- Entries supplied
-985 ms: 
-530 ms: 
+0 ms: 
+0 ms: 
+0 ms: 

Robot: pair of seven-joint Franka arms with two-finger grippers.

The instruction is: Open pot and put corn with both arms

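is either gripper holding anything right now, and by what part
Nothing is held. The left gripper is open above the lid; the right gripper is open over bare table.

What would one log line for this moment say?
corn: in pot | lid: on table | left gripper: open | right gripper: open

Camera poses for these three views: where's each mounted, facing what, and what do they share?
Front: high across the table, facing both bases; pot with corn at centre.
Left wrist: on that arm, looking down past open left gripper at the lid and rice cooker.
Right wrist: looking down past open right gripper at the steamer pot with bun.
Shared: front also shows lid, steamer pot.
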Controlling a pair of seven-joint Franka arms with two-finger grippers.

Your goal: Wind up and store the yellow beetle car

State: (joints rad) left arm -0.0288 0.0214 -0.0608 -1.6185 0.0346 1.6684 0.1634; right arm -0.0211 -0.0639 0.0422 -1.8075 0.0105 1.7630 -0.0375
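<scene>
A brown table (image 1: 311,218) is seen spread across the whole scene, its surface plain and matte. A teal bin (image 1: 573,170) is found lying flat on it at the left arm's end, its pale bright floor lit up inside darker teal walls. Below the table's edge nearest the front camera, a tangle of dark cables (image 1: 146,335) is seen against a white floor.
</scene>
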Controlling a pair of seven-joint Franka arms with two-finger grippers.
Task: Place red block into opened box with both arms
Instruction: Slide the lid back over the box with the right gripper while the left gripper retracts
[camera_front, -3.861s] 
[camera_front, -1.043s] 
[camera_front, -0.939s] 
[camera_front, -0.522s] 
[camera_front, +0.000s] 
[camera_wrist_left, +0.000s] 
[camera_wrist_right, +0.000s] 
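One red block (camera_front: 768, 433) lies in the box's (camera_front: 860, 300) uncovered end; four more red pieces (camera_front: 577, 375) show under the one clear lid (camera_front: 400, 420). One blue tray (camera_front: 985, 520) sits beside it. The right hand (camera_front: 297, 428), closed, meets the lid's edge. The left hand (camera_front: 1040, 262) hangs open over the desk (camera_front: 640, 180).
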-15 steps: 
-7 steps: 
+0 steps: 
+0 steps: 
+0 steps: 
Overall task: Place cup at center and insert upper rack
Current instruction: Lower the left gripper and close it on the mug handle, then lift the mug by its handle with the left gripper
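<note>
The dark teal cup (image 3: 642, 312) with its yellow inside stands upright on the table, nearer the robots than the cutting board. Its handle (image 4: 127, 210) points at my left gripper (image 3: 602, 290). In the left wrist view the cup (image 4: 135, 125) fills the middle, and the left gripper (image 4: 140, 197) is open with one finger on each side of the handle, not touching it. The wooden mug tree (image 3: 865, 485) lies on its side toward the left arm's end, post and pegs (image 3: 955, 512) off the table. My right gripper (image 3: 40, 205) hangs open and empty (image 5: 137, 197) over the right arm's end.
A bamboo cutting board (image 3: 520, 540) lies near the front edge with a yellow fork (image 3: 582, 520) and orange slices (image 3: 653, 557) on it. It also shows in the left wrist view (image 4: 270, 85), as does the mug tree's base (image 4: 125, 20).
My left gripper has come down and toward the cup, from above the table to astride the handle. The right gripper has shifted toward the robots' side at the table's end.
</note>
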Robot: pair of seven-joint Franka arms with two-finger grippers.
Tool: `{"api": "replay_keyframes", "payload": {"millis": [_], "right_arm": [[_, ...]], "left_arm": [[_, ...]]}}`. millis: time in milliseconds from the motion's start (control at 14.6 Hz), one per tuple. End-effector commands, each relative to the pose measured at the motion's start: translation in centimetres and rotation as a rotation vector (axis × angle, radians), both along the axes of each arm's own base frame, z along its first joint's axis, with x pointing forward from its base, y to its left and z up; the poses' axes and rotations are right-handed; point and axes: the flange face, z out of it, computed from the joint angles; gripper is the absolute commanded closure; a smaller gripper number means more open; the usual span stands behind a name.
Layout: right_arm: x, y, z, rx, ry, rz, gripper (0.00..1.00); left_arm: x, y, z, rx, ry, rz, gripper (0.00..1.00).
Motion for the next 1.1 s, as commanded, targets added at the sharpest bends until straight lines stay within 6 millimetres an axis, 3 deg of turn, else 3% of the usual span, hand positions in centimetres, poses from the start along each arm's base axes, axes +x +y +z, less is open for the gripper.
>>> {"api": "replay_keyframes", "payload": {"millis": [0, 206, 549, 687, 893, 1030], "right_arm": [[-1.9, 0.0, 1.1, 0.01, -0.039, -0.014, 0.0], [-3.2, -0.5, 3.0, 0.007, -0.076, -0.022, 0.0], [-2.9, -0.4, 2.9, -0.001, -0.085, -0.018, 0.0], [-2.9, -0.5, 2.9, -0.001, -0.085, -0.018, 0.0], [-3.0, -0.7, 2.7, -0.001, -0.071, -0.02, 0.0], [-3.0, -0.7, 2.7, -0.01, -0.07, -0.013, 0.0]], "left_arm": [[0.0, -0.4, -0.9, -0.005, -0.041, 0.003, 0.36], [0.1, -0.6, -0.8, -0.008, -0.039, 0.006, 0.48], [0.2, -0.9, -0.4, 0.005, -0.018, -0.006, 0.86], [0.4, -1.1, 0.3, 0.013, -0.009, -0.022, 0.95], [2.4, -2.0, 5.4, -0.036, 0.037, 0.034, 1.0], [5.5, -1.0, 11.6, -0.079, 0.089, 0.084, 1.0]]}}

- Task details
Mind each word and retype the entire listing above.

- Result of the task
-985 ms: 
-530 ms: 
+0 ms: 
+0 ms: 
+0 ms: 

Robot: pair of seven-joint Franka arms with two-finger grippers.

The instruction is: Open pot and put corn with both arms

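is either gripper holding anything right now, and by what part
Nothing is held. The left gripper is open above the lid; the right gripper is open over bare table.

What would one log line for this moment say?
corn: in pot | lid: on table | left gripper: open | right gripper: open

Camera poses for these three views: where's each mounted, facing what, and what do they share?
Front: high across the table, facing both bases; pot with corn at centre.
Left wrist: on that arm, looking down past open left gripper at the lid and rice cooker.
Right wrist: looking down past open right gripper at the steamer pot with bun.
Shared: front also shows lid, steamer pot.
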Controlling a pair of seven-joint Franka arms with two-finger grippers.

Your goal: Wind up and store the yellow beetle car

State: (joints rad) left arm -0.0288 0.0214 -0.0608 -1.6185 0.0346 1.6684 0.1634; right arm -0.0211 -0.0639 0.0422 -1.8075 0.0105 1.7630 -0.0375
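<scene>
A brown table (image 1: 311,218) is seen spread across the whole scene, its surface plain and matte. A teal bin (image 1: 573,170) is found lying flat on it at the left arm's end, its pale bright floor lit up inside darker teal walls. Below the table's edge nearest the front camera, a tangle of dark cables (image 1: 146,335) is seen against a white floor.
</scene>
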Controlling a pair of seven-joint Franka arms with two-finger grippers.
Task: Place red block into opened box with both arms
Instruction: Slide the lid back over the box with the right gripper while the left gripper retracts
[camera_front, -3.861s] 
[camera_front, -1.043s] 
[camera_front, -0.939s] 
[camera_front, -0.522s] 
[camera_front, +0.000s] 
[camera_wrist_left, +0.000s] 
[camera_wrist_right, +0.000s] 
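One red block (camera_front: 768, 433) lies in the box's (camera_front: 860, 300) uncovered end; four more red pieces (camera_front: 577, 375) show under the one clear lid (camera_front: 400, 420). One blue tray (camera_front: 985, 520) sits beside it. The right hand (camera_front: 297, 428), closed, meets the lid's edge. The left hand (camera_front: 1040, 262) hangs open over the desk (camera_front: 640, 180).
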-15 steps: 
-7 steps: 
+0 steps: 
+0 steps: 
+0 steps: 
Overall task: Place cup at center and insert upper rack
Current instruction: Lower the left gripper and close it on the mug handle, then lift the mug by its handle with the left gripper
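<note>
The dark teal cup (image 3: 642, 312) with its yellow inside stands upright on the table, nearer the robots than the cutting board. Its handle (image 4: 127, 210) points at my left gripper (image 3: 602, 290). In the left wrist view the cup (image 4: 135, 125) fills the middle, and the left gripper (image 4: 140, 197) is open with one finger on each side of the handle, not touching it. The wooden mug tree (image 3: 865, 485) lies on its side toward the left arm's end, post and pegs (image 3: 955, 512) off the table. My right gripper (image 3: 40, 205) hangs open and empty (image 5: 137, 197) over the right arm's end.
A bamboo cutting board (image 3: 520, 540) lies near the front edge with a yellow fork (image 3: 582, 520) and orange slices (image 3: 653, 557) on it. It also shows in the left wrist view (image 4: 270, 85), as does the mug tree's base (image 4: 125, 20).
My left gripper has come down and toward the cup, from above the table to astride the handle. The right gripper has shifted toward the robots' side at the table's end.
</note>
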Robot: pair of seven-joint Franka arms with two-finger grippers.
Tool: `{"api": "replay_keyframes", "payload": {"millis": [_], "right_arm": [[_, ...]], "left_arm": [[_, ...]]}}`. millis: time in milliseconds from the motion's start (control at 14.6 Hz), one per tuple. End-effector commands, each relative to the pose measured at the motion's start: translation in centimetres and rotation as a rotation vector (axis × angle, radians), both along the axes of each arm's own base frame, z along its first joint's axis, with x pointing forward from its base, y to its left and z up; the poses' axes and rotations are right-handed; point and axes: the flange face, z out of it, computed from the joint angles; gripper is the absolute commanded closure; a smaller gripper number means more open; the usual span stands behind a name.
Layout: right_arm: x, y, z, rx, ry, rz, gripper (0.00..1.00); left_arm: x, y, z, rx, ry, rz, gripper (0.00..1.00).
Motion for the next 1.1 s, as commanded, targets added at the sharpest bends until straight lines stay within 6 millimetres an axis, 3 deg of turn, else 3% of the usual span, hand positions in centimetres, poses from the start along each arm's base axes, axes +x +y +z, less is open for the gripper.
>>> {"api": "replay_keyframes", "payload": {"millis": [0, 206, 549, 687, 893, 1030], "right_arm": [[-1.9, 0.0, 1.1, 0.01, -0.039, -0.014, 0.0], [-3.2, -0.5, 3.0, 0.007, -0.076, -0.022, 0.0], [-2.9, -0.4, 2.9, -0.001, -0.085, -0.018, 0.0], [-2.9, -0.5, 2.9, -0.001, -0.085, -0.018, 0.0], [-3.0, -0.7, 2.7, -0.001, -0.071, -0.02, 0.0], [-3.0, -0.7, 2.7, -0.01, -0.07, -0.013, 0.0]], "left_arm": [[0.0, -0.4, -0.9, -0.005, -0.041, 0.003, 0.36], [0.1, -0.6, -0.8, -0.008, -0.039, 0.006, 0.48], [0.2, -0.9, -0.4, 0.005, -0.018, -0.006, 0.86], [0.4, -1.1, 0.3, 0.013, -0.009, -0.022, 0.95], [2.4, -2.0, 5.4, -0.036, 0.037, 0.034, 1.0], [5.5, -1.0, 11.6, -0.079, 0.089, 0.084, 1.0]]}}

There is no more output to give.